*What to produce:*
Can you give all the records again without altering a single character?

*Dataset:*
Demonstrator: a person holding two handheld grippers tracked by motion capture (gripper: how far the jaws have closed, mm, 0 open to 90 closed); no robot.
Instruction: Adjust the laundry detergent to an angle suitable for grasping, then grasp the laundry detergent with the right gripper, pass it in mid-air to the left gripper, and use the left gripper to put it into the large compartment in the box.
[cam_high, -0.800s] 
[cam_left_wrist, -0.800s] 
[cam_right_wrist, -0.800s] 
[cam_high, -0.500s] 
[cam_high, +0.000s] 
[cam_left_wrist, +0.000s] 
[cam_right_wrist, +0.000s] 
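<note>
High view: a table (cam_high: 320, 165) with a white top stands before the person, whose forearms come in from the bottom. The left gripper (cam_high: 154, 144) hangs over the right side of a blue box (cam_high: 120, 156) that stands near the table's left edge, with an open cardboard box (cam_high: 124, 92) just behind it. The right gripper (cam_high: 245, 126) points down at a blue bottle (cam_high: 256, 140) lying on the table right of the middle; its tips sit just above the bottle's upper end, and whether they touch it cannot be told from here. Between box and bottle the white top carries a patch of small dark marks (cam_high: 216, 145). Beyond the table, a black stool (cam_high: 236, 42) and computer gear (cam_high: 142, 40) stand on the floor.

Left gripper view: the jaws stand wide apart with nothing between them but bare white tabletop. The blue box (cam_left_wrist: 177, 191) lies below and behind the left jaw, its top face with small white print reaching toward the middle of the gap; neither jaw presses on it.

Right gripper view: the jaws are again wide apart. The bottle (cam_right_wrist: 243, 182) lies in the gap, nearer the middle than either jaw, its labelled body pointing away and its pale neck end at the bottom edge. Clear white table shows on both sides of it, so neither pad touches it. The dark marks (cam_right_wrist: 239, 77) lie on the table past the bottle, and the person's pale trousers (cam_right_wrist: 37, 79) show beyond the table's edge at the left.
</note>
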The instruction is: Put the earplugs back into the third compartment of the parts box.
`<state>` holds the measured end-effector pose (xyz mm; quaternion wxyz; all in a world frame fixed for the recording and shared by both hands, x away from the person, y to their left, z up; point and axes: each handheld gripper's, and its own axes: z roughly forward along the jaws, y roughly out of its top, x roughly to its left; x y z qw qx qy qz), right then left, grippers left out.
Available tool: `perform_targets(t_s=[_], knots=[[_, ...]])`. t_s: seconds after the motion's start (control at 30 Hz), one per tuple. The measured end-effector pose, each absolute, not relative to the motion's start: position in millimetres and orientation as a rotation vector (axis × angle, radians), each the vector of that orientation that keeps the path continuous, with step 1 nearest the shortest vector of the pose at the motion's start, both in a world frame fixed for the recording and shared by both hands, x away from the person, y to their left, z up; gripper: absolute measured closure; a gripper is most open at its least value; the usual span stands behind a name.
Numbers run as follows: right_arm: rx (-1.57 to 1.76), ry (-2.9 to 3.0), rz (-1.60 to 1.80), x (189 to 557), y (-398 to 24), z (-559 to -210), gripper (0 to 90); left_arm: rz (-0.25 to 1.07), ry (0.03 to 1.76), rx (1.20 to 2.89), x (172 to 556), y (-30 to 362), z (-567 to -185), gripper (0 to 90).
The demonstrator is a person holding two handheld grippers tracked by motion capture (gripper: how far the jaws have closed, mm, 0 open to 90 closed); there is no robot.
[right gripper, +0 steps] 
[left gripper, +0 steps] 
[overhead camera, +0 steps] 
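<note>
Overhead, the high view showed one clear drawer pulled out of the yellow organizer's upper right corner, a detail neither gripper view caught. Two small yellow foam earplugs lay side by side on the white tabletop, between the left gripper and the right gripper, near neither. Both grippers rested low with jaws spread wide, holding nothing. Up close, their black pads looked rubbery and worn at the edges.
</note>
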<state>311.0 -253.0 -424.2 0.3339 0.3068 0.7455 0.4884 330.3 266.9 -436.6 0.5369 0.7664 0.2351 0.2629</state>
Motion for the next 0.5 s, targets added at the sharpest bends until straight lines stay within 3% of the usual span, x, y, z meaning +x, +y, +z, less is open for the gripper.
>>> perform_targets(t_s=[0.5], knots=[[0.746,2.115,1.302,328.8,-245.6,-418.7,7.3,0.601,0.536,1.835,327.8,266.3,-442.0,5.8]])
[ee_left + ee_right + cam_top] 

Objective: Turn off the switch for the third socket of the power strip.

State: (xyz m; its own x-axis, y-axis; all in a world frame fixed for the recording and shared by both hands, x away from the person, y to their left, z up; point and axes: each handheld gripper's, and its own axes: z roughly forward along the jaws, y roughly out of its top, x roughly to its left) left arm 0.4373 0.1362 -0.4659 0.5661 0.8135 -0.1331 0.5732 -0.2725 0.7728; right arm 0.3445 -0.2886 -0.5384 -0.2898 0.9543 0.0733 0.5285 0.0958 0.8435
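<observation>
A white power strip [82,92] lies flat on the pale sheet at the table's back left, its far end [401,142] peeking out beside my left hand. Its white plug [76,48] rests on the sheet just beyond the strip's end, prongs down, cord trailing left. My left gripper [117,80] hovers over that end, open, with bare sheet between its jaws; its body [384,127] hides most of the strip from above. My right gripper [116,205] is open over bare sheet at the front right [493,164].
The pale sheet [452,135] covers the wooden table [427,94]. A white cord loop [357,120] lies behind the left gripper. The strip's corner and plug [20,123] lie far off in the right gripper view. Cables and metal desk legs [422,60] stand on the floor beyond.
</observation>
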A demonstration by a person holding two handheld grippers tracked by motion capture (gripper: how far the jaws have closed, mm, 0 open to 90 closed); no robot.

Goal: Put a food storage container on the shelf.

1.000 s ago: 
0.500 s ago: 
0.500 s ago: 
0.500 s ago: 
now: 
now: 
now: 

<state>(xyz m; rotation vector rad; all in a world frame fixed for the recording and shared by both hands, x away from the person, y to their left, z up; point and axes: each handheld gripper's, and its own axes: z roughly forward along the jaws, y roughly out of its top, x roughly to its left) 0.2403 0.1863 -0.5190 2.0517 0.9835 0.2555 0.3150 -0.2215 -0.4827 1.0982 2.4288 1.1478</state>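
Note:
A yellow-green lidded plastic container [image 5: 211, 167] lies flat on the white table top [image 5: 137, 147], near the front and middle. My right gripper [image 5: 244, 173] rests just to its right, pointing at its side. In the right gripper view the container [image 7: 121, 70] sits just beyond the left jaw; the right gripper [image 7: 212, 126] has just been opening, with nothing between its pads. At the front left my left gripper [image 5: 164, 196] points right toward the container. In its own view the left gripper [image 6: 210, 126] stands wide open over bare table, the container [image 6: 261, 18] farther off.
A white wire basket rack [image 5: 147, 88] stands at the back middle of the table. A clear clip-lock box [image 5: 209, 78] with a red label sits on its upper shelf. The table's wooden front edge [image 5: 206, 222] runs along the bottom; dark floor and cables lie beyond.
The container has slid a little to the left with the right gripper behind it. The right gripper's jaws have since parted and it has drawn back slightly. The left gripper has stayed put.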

*Response below:*
Demonstrator: a person holding two handheld grippers tracked by motion capture (gripper: how far the jaws have closed, mm, 0 open to 90 closed); no robot.
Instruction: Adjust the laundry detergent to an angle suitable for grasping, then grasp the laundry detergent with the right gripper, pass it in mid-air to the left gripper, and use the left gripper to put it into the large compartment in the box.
[cam_high, -0.800s] 
[cam_left_wrist, -0.800s] 
[cam_right_wrist, -0.800s] 
[cam_high, -0.500s] 
[cam_high, +0.000s] 
[cam_left_wrist, +0.000s] 
[cam_right_wrist, +0.000s] 
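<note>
High view: a table (cam_high: 320, 165) with a white top stands before the person, whose forearms come in from the bottom. The left gripper (cam_high: 154, 144) hangs over the right side of a blue box (cam_high: 120, 156) that stands near the table's left edge, with an open cardboard box (cam_high: 124, 92) just behind it. The right gripper (cam_high: 245, 126) points down at a blue bottle (cam_high: 256, 140) lying on the table right of the middle; its tips sit just above the bottle's upper end, and whether they touch it cannot be told from here. Between box and bottle the white top carries a patch of small dark marks (cam_high: 216, 145). Beyond the table, a black stool (cam_high: 236, 42) and computer gear (cam_high: 142, 40) stand on the floor.

Left gripper view: the jaws stand wide apart with nothing between them but bare white tabletop. The blue box (cam_left_wrist: 177, 191) lies below and behind the left jaw, its top face with small white print reaching toward the middle of the gap; neither jaw presses on it.

Right gripper view: the jaws are again wide apart. The bottle (cam_right_wrist: 243, 182) lies in the gap, nearer the middle than either jaw, its labelled body pointing away and its pale neck end at the bottom edge. Clear white table shows on both sides of it, so neither pad touches it. The dark marks (cam_right_wrist: 239, 77) lie on the table past the bottle, and the person's pale trousers (cam_right_wrist: 37, 79) show beyond the table's edge at the left.
</note>
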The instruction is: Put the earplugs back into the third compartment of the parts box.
`<state>` holds the measured end-effector pose (xyz mm; quaternion wxyz; all in a world frame fixed for the recording and shared by both hands, x away from the person, y to their left, z up; point and axes: each handheld gripper's, and its own axes: z roughly forward along the jaws, y roughly out of its top, x roughly to its left; x y z qw qx qy qz), right then left, grippers left out.
Available tool: `perform_targets(t_s=[_], knots=[[_, ...]])`. t_s: seconds after the motion's start (control at 30 Hz), one per tuple. The measured end-effector pose, each absolute, not relative to the motion's start: position in millimetres and orientation as a rotation vector (axis × angle, radians), each the vector of that orientation that keeps the path continuous, with step 1 nearest the shortest vector of the pose at the motion's start, both in a world frame fixed for the recording and shared by both hands, x away from the person, y to their left, z up; gripper: absolute measured closure; a gripper is most open at its least value; the usual span stands behind a name.
Numbers run as follows: right_arm: rx (-1.57 to 1.76), ry (-2.9 to 3.0), rz (-1.60 to 1.80), x (189 to 557), y (-398 to 24), z (-559 to -210), gripper (0 to 90); left_arm: rz (-0.25 to 1.07), ry (0.03 to 1.76), rx (1.20 to 2.89), x (172 to 556), y (-30 to 362), z (-567 to -185), gripper (0 to 90).
The demonstrator is a person holding two handheld grippers tracked by motion capture (gripper: how far the jaws have closed, mm, 0 open to 90 closed); there is no robot.
[right gripper, +0 steps] 
[left gripper, +0 steps] 
[overhead camera, +0 steps] 
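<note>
Overhead, the high view showed one clear drawer pulled out of the yellow organizer's upper right corner, a detail neither gripper view caught. Two small yellow foam earplugs lay side by side on the white tabletop, between the left gripper and the right gripper, near neither. Both grippers rested low with jaws spread wide, holding nothing. Up close, their black pads looked rubbery and worn at the edges.
</note>
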<state>311.0 -253.0 -424.2 0.3339 0.3068 0.7455 0.4884 330.3 266.9 -436.6 0.5369 0.7664 0.2351 0.2629</state>
Motion for the next 0.5 s, targets added at the sharpest bends until straight lines stay within 3% of the usual span, x, y, z meaning +x, +y, +z, less is open for the gripper.
>>> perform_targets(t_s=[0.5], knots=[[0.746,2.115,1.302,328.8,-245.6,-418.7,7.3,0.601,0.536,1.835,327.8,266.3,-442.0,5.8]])
[ee_left + ee_right + cam_top] 

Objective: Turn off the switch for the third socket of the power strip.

State: (xyz m; its own x-axis, y-axis; all in a world frame fixed for the recording and shared by both hands, x away from the person, y to their left, z up; point and axes: each handheld gripper's, and its own axes: z roughly forward along the jaws, y roughly out of its top, x roughly to its left) left arm 0.4373 0.1362 -0.4659 0.5661 0.8135 -0.1331 0.5732 -0.2725 0.7728; right arm 0.3445 -0.2886 -0.5384 -0.2898 0.9543 0.0733 0.5285 0.0958 0.8435
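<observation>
A white power strip [82,92] lies flat on the pale sheet at the table's back left, its far end [401,142] peeking out beside my left hand. Its white plug [76,48] rests on the sheet just beyond the strip's end, prongs down, cord trailing left. My left gripper [117,80] hovers over that end, open, with bare sheet between its jaws; its body [384,127] hides most of the strip from above. My right gripper [116,205] is open over bare sheet at the front right [493,164].
The pale sheet [452,135] covers the wooden table [427,94]. A white cord loop [357,120] lies behind the left gripper. The strip's corner and plug [20,123] lie far off in the right gripper view. Cables and metal desk legs [422,60] stand on the floor beyond.
</observation>
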A demonstration by a person holding two handheld grippers tracked by motion capture (gripper: how far the jaws have closed, mm, 0 open to 90 closed); no robot.

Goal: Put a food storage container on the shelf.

1.000 s ago: 
0.500 s ago: 
0.500 s ago: 
0.500 s ago: 
now: 
now: 
now: 

<state>(xyz m; rotation vector rad; all in a world frame fixed for the recording and shared by both hands, x away from the person, y to their left, z up; point and axes: each handheld gripper's, and its own axes: z roughly forward along the jaws, y roughly out of its top, x roughly to its left) 0.2403 0.1863 -0.5190 2.0517 0.9835 0.2555 0.3150 -0.2215 -0.4827 1.0982 2.4288 1.1478</state>
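Note:
A yellow-green lidded plastic container [image 5: 211, 167] lies flat on the white table top [image 5: 137, 147], near the front and middle. My right gripper [image 5: 244, 173] rests just to its right, pointing at its side. In the right gripper view the container [image 7: 121, 70] sits just beyond the left jaw; the right gripper [image 7: 212, 126] has just been opening, with nothing between its pads. At the front left my left gripper [image 5: 164, 196] points right toward the container. In its own view the left gripper [image 6: 210, 126] stands wide open over bare table, the container [image 6: 261, 18] farther off.
A white wire basket rack [image 5: 147, 88] stands at the back middle of the table. A clear clip-lock box [image 5: 209, 78] with a red label sits on its upper shelf. The table's wooden front edge [image 5: 206, 222] runs along the bottom; dark floor and cables lie beyond.
The container has slid a little to the left with the right gripper behind it. The right gripper's jaws have since parted and it has drawn back slightly. The left gripper has stayed put.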

Whatever the exercise asked has now been answered.